▶ [How to complete this task] Each line of the data should be given again exactly.

╭─ Stored data

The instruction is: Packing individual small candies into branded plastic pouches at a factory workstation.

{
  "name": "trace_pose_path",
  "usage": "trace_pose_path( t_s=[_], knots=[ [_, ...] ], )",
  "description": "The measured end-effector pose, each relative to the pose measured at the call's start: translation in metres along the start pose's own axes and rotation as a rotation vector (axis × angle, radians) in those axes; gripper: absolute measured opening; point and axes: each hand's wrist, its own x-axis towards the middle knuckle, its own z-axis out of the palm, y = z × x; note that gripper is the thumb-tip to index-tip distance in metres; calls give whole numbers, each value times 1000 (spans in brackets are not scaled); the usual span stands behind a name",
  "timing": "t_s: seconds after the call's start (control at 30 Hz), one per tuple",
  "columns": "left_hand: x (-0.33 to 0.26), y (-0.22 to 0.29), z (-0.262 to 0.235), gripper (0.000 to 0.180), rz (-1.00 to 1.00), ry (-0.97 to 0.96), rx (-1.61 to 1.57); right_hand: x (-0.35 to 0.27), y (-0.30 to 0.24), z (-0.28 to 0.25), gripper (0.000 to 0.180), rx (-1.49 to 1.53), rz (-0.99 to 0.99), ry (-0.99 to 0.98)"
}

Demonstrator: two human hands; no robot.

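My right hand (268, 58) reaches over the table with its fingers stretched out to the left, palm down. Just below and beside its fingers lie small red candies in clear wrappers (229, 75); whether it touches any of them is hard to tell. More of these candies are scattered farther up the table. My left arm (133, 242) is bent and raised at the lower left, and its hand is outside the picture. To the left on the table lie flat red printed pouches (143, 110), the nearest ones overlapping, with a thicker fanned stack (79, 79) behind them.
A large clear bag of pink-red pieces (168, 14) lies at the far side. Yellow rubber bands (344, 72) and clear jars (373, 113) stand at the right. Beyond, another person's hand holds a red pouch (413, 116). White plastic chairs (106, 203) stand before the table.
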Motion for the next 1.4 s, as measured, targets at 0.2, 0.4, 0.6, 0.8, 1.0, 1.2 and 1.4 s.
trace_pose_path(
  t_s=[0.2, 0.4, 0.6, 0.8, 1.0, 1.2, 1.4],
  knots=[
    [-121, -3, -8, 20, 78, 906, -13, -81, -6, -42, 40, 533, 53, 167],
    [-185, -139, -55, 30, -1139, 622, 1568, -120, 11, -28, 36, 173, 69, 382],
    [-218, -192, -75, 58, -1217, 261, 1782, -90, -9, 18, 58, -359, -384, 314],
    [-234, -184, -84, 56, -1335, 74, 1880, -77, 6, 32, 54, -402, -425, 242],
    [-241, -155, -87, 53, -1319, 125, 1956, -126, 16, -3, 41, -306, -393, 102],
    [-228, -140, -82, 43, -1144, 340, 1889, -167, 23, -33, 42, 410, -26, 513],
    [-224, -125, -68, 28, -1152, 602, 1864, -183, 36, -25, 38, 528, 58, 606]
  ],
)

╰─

▶ [Written response]
The instruction is: Packing individual small candies into branded plastic pouches at a factory workstation.

{
  "name": "trace_pose_path",
  "usage": "trace_pose_path( t_s=[_], knots=[ [_, ...] ], )",
  "description": "The measured end-effector pose, each relative to the pose measured at the call's start: translation in metres along the start pose's own axes and rotation as a rotation vector (axis × angle, radians) in those axes; gripper: absolute measured opening; point and axes: each hand's wrist, its own x-axis towards the middle knuckle, its own z-axis out of the palm, y = z × x; note that gripper is the thumb-tip to index-tip distance in metres; calls give whole numbers, each value times 1000 (spans in brackets are not scaled); the usual span stands behind a name",
  "timing": "t_s: seconds after the call's start (control at 30 Hz), one per tuple",
  "columns": "left_hand: x (-0.33 to 0.26), y (-0.22 to 0.29), z (-0.262 to 0.235), gripper (0.000 to 0.180), rz (-1.00 to 1.00), ry (-0.97 to 0.96), rx (-1.61 to 1.57); right_hand: x (-0.35 to 0.27), y (-0.30 to 0.24), z (-0.28 to 0.25), gripper (0.000 to 0.180), rx (-1.49 to 1.53), rz (-0.99 to 0.99), ry (-0.99 to 0.98)"
}

Demonstrator: two human hands; no robot.

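My right hand (268, 58) reaches over the table with its fingers stretched out to the left, palm down. Just below and beside its fingers lie small red candies in clear wrappers (229, 75); whether it touches any of them is hard to tell. More of these candies are scattered farther up the table. My left arm (133, 242) is bent and raised at the lower left, and its hand is outside the picture. To the left on the table lie flat red printed pouches (143, 110), the nearest ones overlapping, with a thicker fanned stack (79, 79) behind them.
A large clear bag of pink-red pieces (168, 14) lies at the far side. Yellow rubber bands (344, 72) and clear jars (373, 113) stand at the right. Beyond, another person's hand holds a red pouch (413, 116). White plastic chairs (106, 203) stand before the table.
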Motion for the next 1.4 s, as measured, targets at 0.2, 0.4, 0.6, 0.8, 1.0, 1.2 and 1.4 s.
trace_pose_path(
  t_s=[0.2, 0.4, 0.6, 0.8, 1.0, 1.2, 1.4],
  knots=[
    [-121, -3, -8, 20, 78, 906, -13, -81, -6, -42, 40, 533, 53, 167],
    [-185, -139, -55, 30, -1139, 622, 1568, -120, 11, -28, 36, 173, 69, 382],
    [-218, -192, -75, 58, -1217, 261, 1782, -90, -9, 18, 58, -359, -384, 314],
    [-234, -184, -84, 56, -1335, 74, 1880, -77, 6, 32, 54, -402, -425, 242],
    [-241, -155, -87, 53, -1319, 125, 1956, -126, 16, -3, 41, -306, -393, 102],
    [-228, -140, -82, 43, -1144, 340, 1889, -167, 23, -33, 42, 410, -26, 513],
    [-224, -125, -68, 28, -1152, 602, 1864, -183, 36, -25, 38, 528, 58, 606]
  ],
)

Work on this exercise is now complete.